- [What the task asks]:
Output all of the material exactly; leave out no line.

- [Data excerpt]:

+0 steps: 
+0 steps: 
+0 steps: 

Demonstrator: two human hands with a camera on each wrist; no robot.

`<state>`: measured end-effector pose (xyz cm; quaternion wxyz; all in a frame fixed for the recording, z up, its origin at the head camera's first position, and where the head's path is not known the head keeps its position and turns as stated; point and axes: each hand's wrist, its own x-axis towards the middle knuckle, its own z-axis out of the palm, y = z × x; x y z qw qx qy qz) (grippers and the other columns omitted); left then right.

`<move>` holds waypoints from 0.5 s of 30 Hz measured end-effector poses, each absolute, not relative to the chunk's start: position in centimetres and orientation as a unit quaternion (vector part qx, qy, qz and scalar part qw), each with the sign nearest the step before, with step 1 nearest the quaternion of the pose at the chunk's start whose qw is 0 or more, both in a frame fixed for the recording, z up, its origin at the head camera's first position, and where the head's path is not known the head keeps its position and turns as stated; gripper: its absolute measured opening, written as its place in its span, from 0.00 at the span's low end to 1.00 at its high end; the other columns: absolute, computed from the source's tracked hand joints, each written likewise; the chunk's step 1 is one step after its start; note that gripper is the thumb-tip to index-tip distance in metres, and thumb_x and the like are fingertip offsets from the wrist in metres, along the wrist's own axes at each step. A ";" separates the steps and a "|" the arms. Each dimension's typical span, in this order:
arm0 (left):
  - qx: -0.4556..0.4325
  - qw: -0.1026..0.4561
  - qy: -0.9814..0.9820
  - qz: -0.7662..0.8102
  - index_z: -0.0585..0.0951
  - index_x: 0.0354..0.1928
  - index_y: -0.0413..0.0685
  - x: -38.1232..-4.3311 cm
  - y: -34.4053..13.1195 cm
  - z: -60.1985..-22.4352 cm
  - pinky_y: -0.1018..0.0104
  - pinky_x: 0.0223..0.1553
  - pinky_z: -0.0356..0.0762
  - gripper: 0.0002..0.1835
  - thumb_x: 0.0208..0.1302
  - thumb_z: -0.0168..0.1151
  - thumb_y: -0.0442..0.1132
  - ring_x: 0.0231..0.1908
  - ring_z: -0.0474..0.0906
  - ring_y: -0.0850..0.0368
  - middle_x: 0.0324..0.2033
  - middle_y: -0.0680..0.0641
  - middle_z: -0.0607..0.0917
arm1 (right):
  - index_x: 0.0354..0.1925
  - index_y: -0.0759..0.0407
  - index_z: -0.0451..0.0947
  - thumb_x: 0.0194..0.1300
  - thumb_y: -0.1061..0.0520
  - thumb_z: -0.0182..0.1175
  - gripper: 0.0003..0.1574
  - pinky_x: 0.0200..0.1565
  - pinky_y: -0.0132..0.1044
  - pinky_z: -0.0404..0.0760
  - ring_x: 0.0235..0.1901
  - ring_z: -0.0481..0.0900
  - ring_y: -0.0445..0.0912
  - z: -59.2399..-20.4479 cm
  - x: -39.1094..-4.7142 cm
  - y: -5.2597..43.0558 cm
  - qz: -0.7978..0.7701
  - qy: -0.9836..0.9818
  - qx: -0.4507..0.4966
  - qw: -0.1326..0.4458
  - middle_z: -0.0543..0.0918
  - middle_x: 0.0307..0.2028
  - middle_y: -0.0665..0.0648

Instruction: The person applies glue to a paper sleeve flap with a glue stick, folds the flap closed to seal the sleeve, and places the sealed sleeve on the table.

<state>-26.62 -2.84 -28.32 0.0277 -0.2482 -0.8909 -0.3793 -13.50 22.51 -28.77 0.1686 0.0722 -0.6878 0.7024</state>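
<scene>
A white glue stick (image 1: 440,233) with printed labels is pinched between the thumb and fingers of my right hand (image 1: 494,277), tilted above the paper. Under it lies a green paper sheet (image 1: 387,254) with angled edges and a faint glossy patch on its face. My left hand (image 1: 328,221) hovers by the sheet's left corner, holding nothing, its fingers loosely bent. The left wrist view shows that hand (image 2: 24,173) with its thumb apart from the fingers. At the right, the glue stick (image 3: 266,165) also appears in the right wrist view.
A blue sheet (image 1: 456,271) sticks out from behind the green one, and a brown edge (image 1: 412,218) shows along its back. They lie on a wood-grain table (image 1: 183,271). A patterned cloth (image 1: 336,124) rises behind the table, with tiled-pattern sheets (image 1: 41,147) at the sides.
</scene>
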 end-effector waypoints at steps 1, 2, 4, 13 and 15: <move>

- [Solution to this problem]:
+0 steps: 
+0 steps: 
+0 steps: 

Demonstrator: two human hands with a camera on each wrist; no robot.

`<state>`: measured end-effector pose (xyz cm; quaternion wxyz; all in a frame fixed for the recording, z up, its origin at the head camera's first position, and where the head's path is not known the head keeps its position and turns as stated; point and axes: each hand's wrist, its own x-axis towards the middle knuckle, its own z-axis out of the palm, y = z × x; x y z qw qx qy qz) (grippers and the other columns omitted); left then right.

`<move>` holds waypoints from 0.5 s of 30 Hz measured end-effector poses, each absolute, not relative to the chunk's start: position in centimetres and orientation as a unit quaternion (vector part qx, qy, qz and scalar part qw), each with the sign nearest the step before, with step 1 nearest the quaternion of the pose at the chunk's start whose qw is 0 or more, both in a frame fixed for the recording, z up, its origin at the head camera's first position, and where the head's path is not known the head keeps its position and turns as stated; gripper: its absolute measured opening, written as its place in its span, from 0.00 at the span's low end to 1.00 at its high end; the other columns: absolute, computed from the source's tracked hand joints, each written likewise; the chunk's step 1 is one step after its start; note that gripper is the thumb-tip to index-tip distance in metres, and thumb_x and the like are fingertip offsets from the wrist in metres, along the wrist's own axes at each step. A ";" separates the steps and a "|" the arms. Each dimension's typical span, in this order:
arm0 (left):
  - qx: -0.4556..0.4325
  - qw: -0.1026..0.4561
  - qy: -0.9814..0.9820
  - qz: -0.7662..0.8102
  - index_z: -0.0585..0.0951
  - index_x: 0.0354..0.1928
  - index_y: -0.0413..0.0685
  - x: -38.1232..-4.3311 cm
  - y: -34.4053..13.1195 cm
  - z: -60.1985..-22.4352 cm
  - pinky_y: -0.1018..0.0104
  - pinky_x: 0.0223..0.1553
  - pinky_z: -0.0356..0.0762
  - gripper: 0.0002..0.1835
  - thumb_x: 0.0208..0.1302
  - thumb_z: -0.0168..0.1151
  - thumb_y: -0.0442..0.1132
  - ring_x: 0.0231..0.1908
  - ring_z: -0.0474..0.0906
  - ring_y: -0.0850..0.0368
  - middle_x: 0.0324..0.2033
  - middle_y: -0.0680..0.0641
  - middle_z: -0.0607..0.0917
arm1 (right):
  - index_x: 0.0354..0.1925
  - index_y: -0.0759..0.0407
  - index_z: -0.0451..0.0947
  - thumb_x: 0.0194..0.1300
  - thumb_y: -0.1061..0.0520
  - thumb_z: -0.0182..0.1175
  - gripper: 0.0003..0.1574
  - pinky_x: 0.0200..0.1565
  - pinky_y: -0.0132..0.1044
  - pinky_z: -0.0404..0.0760
  - ring_x: 0.0235..0.1901
  - ring_z: -0.0481..0.0900
  - ring_y: -0.0445..0.0912
  - z: -59.2399..-20.4479 cm
  - x: -39.1094..-4.7142 cm
  - y: -5.2597..43.0558 cm
  - qz: -0.7978..0.7701
  - qy: -0.9836..0.9818
  - qx: -0.4507..0.4966
  - qw: -0.1326..0.4458
  - middle_z: -0.0543..0.0918
  - middle_x: 0.0307..0.2028
  - middle_y: -0.0665..0.0648

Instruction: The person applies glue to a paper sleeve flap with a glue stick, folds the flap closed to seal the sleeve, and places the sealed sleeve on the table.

<state>-26.62 -2.84 -28.32 0.0277 -0.2482 -0.8909 -0.3793 -13.50 22.51 -28.77 0.1686 0.0722 -0.6878 0.7024</state>
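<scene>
A white glue stick (image 1: 440,233) with printed labels is pinched between the thumb and fingers of my right hand (image 1: 494,277), tilted above the paper. Under it lies a green paper sheet (image 1: 387,254) with angled edges and a faint glossy patch on its face. My left hand (image 1: 328,221) hovers by the sheet's left corner, holding nothing, its fingers loosely bent. The left wrist view shows that hand (image 2: 24,173) with its thumb apart from the fingers. At the right, the glue stick (image 3: 266,165) also appears in the right wrist view.
A blue sheet (image 1: 456,271) sticks out from behind the green one, and a brown edge (image 1: 412,218) shows along its back. They lie on a wood-grain table (image 1: 183,271). A patterned cloth (image 1: 336,124) rises behind the table, with tiled-pattern sheets (image 1: 41,147) at the sides.
</scene>
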 end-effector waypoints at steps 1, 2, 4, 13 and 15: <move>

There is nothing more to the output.